How seabirds plunge-dive without injuries

In nature, several seabirds (e.g., gannets and boobies) dive into water at up to 24 m/s as a hunting mechanism; furthermore, gannets and boobies have a slender neck, which is potentially the weakest part of the body under compression during high-speed impact. In this work, we investigate the stability of the bird’s neck during plunge-diving by understanding the interaction between the fluid forces acting on the head and the flexibility of the neck. First, we use a salvaged bird to identify plunge-diving phases. Anatomical features of the skull and neck were acquired to quantify the effect of beak geometry and neck musculature on the stability during a plunge-dive. Second, physical experiments using an elastic beam as a model for the neck attached to a skull-like cone revealed the limits for the stability of the neck during the bird’s dive as a function of impact velocity and geometric factors. We find that the neck length, neck muscles, and diving speed of the bird predominantly reduce the likelihood of injury during the plunge-dive. Finally, we use our results to discuss maximum diving speeds for humans to avoid injury.

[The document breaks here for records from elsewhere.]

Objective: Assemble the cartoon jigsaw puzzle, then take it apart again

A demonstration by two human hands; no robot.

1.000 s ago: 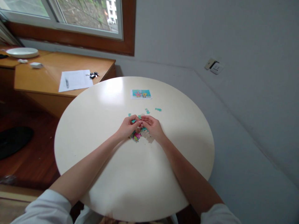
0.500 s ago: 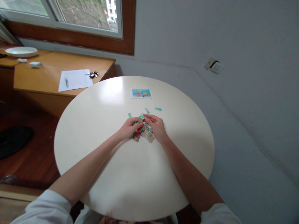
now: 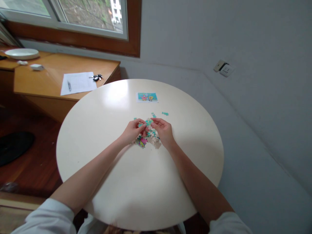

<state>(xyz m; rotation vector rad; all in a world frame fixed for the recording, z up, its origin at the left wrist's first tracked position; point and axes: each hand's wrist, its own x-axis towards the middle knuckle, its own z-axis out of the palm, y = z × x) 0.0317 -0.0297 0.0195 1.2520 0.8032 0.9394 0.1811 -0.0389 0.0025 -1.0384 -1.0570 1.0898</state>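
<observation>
Both my hands meet over a heap of small jigsaw puzzle pieces (image 3: pixel 154 140) on the round white table (image 3: pixel 146 182). My left hand (image 3: pixel 135 130) pinches a teal puzzle piece (image 3: pixel 141 124) between thumb and fingers. In my right hand (image 3: pixel 162 130), the thumb and fingertips grip teal puzzle pieces (image 3: pixel 149 122), right against the left fingertips. Whether the pieces are joined is too small to tell. A pink and yellow joined patch (image 3: pixel 142 142) lies below my left hand. Part of the heap is hidden by my fingers.
Beyond my hands lie loose teal pieces (image 3: pixel 165 113) and a small clump (image 3: pixel 153 115). A picture card (image 3: pixel 147 97) with cartoon figures is farther back. On the wooden desk (image 3: pixel 48 68) at left are a paper sheet (image 3: pixel 79 83), keys (image 3: pixel 97 77) and a white plate (image 3: pixel 22 54).
My left hand has shifted slightly up and its fingers have opened out a little, showing more teal between the hands. The right hand has barely moved.
</observation>
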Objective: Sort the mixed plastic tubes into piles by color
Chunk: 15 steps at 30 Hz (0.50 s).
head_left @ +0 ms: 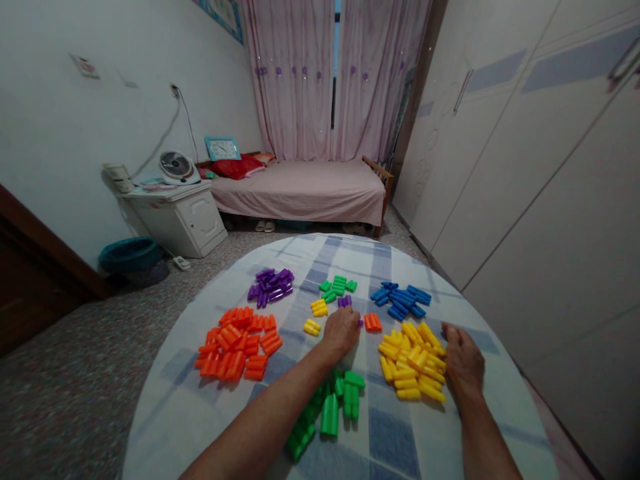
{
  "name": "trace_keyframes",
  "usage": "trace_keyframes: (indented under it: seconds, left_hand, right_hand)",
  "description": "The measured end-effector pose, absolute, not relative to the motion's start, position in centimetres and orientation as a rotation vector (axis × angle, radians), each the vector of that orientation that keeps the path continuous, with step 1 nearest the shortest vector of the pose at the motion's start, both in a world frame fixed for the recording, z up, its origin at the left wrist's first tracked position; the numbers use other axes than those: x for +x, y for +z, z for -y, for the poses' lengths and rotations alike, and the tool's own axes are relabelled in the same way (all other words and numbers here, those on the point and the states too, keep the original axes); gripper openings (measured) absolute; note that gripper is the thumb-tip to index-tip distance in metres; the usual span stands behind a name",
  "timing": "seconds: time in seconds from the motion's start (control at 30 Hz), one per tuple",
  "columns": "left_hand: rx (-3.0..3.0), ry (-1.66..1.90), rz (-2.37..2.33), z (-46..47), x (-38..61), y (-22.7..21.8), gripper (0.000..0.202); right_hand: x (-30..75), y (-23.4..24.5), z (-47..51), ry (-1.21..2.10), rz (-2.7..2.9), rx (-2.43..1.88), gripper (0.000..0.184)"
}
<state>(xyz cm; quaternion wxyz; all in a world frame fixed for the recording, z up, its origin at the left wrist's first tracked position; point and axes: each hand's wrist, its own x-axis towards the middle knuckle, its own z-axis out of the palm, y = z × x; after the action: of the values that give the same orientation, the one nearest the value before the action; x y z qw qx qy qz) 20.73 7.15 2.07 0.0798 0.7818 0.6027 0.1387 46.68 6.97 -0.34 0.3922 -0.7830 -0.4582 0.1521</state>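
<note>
My left hand (343, 331) reaches over the middle of the table, its fingers bent down and closed around a small purple plastic block (361, 323), mostly hidden by them. Just beyond the fingertips lie other purple blocks (345, 302). To their right sits a small orange block group (373, 323); to the left are two small yellow groups (319, 307). My right hand (465, 357) rests on the table against the right side of the yellow block pile (415, 360), fingers loosely bent with nothing visible in them. A green pile (330, 415) lies partly hidden under my left forearm.
On the round table with a checked cloth (395, 440) are an orange pile (233, 347), a purple pile (271, 287), a blue pile (401, 300) and a small green group (340, 285). Beyond stand a bed (310, 190), a white cabinet (193, 220) and a wardrobe (520, 173).
</note>
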Motion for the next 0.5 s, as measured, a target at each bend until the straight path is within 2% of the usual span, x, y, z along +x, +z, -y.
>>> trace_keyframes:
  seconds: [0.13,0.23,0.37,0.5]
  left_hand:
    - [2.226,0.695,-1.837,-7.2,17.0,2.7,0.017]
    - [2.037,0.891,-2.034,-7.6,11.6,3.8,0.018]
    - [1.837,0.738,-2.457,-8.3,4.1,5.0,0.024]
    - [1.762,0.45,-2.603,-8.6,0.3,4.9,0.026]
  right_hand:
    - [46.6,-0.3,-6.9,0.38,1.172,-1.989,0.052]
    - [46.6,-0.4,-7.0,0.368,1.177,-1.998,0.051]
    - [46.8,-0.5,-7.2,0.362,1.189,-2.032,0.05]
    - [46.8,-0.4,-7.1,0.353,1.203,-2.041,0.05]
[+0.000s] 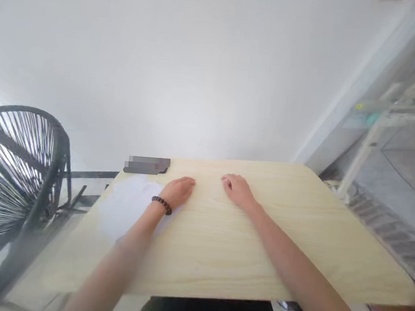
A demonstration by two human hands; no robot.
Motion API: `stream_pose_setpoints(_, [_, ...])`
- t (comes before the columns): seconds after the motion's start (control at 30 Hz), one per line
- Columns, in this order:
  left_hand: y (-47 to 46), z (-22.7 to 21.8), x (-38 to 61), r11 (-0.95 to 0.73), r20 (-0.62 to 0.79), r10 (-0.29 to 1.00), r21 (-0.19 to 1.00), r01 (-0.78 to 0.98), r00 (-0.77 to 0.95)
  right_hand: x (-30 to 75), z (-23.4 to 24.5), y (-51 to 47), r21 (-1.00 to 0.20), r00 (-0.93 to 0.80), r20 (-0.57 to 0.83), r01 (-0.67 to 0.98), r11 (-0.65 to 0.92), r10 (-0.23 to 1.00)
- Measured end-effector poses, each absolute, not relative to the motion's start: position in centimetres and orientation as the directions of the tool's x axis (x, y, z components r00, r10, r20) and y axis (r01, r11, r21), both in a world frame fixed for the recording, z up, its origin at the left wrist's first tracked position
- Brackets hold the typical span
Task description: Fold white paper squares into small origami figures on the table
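Note:
My left hand (179, 190), a dark beaded bracelet (162, 204) on its wrist, rests palm down on the light wooden table (203, 251). Its fingers lie stretched out on the wood and nothing shows in them. Under that wrist and forearm spreads a white sheet, apparently paper (126, 209). Across a short gap of bare wood, my right hand (239, 190) lies on the table with its fingers curled in loosely toward the thumb. I see nothing held in it.
A dark, blurred-out object (145, 165) lies at the table's back left corner, beyond the paper. To the left stands a black corded chair (54, 162). A white wall (213, 79) rises behind the table. On the right is a pale metal frame (364, 148).

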State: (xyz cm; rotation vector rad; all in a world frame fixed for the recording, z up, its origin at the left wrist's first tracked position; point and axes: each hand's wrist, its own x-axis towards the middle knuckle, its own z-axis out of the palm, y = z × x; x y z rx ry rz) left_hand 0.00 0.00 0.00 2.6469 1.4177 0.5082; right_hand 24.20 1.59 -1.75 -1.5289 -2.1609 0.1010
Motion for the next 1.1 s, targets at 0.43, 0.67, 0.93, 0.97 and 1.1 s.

在自然界中，多种海鸟（如塘鹅（gannets）和鲣鸟（boobies））会以最高24 m/s的速度俯冲入水，以此作为捕猎手段；此外，塘鹅与鲣鸟拥有纤细的颈部，该部位在高速撞击过程中是身体承受压缩载荷的潜在薄弱环节。 本研究通过解析作用于头部的流体力与颈部柔性之间的相互作用，探究了此类鸟类在俯冲进水过程中颈部的稳定性。 首先，我们采用回收的鸟类标本确定俯冲进水的各个阶段，并获取头骨与颈部的解剖学特征，以此量化喙部几何形态与颈部肌肉组织对俯冲进水过程中颈部稳定性的影响。 其次，我们以弹性梁模拟颈部、将类头骨圆锥体作为头部模型开展物理实验，揭示了鸟类俯冲时颈部稳定性的极限——该极限随撞击速度与几何因素的变化而改变。 研究表明，鸟类的颈部长度、颈部肌肉组织与潜水速度，可显著降低俯冲进水过程中颈部受伤的可能性。 最后，我们基于本研究结果，探讨了人类为避免颈部受伤所能达到的最大潜水速度。